Zakir B.
Yelp
I'm sorry: No. I've lived literally next door to Joe's for the past six years, and I never go there, because it sucks. Tonight, I read all the hype on Yelp, and I thought, I must be missing something, some greatness, and I ought to give the place another chance. I called and ordered a steak and cheese with peppers and onions, and specified that I wanted mayonnaise and hot peppers on the sandwich. I went downstairs a half-hour later. I met the sous-chef, paid my $11.50 (yes, eleven dollars and fifty cents for a sandwich), and returned home. I unwrapped the sandwich and found . . .
A bunch of greasy waxed paper. Two cheap, thin halves of a bun, overflowing with very hot, flavorless, overcooked, undersalted beef. So much of it, in fact, that I had to eat the first half standing over the sink, as tiny, rock-hard pellets of blisteringly overcooked beef fell out of the sandwich and into the sink. Was there mayonnaise? Maybe the spirit of some, ethereally dabbed onto the sad excuse for a bun. Were there hot peppers? No, not really. Not so much as you could taste. Mostly, there was a pile of inedible hot meat that spilled out of the confines of the "sandwich" into my sink. I gathered this stuff up and tried to eat it, because maybe it would be good, freed from the bread? No. Overcooked, more like blisteringly hot pieces of cow-body, and spilling. Impossible to eat.

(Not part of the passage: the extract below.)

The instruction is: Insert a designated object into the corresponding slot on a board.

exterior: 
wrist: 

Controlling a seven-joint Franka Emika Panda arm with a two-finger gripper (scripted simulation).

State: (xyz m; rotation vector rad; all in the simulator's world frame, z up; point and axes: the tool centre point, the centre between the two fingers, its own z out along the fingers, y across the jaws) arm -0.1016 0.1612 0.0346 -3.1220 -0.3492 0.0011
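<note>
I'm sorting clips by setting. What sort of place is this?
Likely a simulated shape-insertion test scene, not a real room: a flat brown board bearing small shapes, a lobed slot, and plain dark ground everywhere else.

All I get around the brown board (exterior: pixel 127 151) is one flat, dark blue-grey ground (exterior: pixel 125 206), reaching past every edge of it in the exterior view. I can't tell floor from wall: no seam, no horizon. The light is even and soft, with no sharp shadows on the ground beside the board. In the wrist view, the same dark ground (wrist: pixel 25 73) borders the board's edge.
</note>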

I've been taken to steak-and-cheese places in Philadelphia, and those sandwiches, aside from being wonderful, were *sandwiches*--they were edible and juicy and stayed on the bread they were packed into. They were savory and flavorful. This experience was IN NO WAY like that. This was searingly hot, dry, dry, overcooked beef, unadulterated with any juice, savor, cheese, or mayonnaise, and raining out of the bun. Whether it was eaten out of the confines of the "sandwich" or out of my sink, the meat was terrible. I guess the $11.50 was the price of confirming that this place, really and truly, did not serve edible food. I feel like such a fool.